Como las muñecas matrioskas, ese juguete tradicional ruso que consiste en meter una figura más pequeña dentro de otra más grande, todas iguales salvo por el tamaño. Así son los problemas en el Málaga: uno pequeño se mete dentro de otro más grande; y esos dos, sumados, se introducen en una carcasa mayor, un asunto de gravedad superior. Y así sucesivamente hasta tener un problema enorme, obsceno, casi imposible de manejar, como lo que nos encontramos ahora.

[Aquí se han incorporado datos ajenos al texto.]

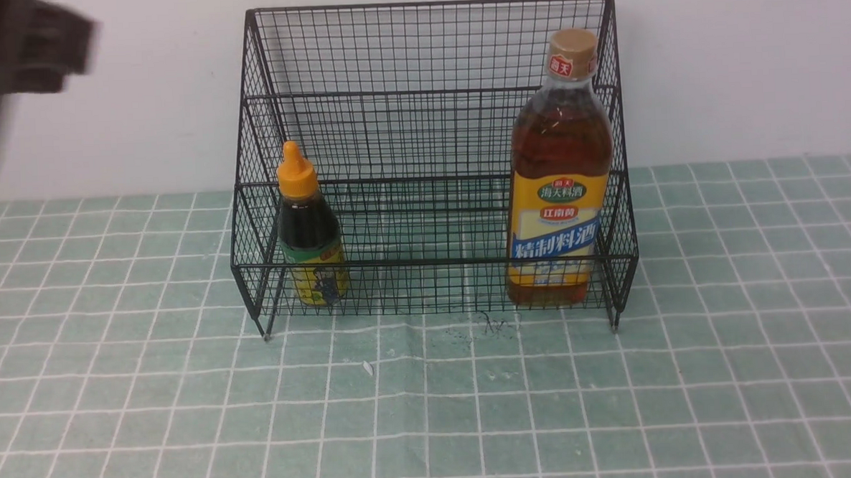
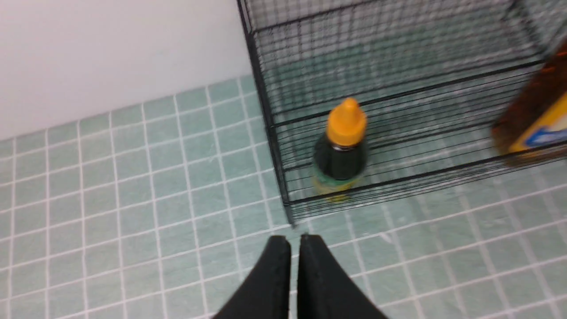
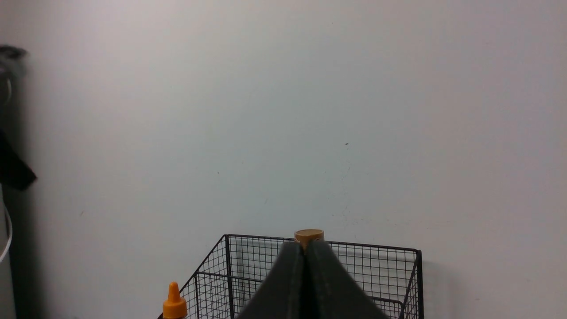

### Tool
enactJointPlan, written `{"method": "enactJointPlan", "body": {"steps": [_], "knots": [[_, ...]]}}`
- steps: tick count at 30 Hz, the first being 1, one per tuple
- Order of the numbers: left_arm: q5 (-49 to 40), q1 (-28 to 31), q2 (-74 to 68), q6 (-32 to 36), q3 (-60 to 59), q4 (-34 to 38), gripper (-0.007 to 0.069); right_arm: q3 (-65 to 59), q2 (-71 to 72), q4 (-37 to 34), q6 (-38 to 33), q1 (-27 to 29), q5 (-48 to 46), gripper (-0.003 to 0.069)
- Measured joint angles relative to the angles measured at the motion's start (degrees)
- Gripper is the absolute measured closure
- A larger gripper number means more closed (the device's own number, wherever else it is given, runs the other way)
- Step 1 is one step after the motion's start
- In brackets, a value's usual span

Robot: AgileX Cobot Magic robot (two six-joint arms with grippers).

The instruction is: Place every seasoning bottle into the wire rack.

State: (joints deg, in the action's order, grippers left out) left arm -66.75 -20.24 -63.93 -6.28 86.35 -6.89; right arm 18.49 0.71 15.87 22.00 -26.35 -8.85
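The black wire rack (image 1: 425, 74) stands at the back of the table against the wall. The small dark-sauce bottle with an orange cap (image 1: 308, 226) stands upright in the lower tier's left end. The tall amber bottle with a tan cap (image 1: 558, 176) stands upright in the right end. My left gripper (image 2: 294, 241) is shut and empty, above the cloth in front of the rack's left corner (image 2: 288, 212); the front view shows that arm only as a dark blur (image 1: 22, 48) at the top left. My right gripper (image 3: 304, 247) is shut and empty, well back from the rack (image 3: 367, 266).
A green checked cloth (image 1: 433, 411) covers the table, with a few small specks in front of the rack. A plain white wall (image 1: 748, 67) runs right behind the rack.
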Motion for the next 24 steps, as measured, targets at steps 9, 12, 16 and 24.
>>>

Hagan la cuenta: a un paso de Segunda División y sin garantías de proyecto de ascenso el año que viene; un propietario-presidente al que esto le importa una higa, o higa y media; unos hijos del propietario-presidente dignos herederos de su padre en lo que respecta a interés y amor por el club; un litigio judicial en el que una empresa hotelera reivindica la gestión y casi la mitad de la propiedad de la entidad tras haber abonado un euro, sí, un euro.

Si fuera una pesadilla sería perfecta, pero es la cruda realidad, así que es aún peor. Y ojo, que no se acaba aquí. También hay un director deportivo repescado por el jeque tras haberlo echado hace bien poco que ha hecho un desastre de planificación en el mercado de invierno; un entrenador que se conforma con que los rivales sufran un poquito para justificar su trabajo; una plantilla con sueldos de Champions pero con nivel de Segunda; un tope salarial ya comprometido para el año que viene en el pozo; y un discurso mentiroso sobre la supuesta riqueza económica que aportará el seguro por descenso de LaLiga, que ya sabemos cómo se diluyen los millones en las cuentas aquí. Todo esto es el Málaga, pero no se preocupen: no pasa nada. Seremos 'un modelo en Europa'. Ya.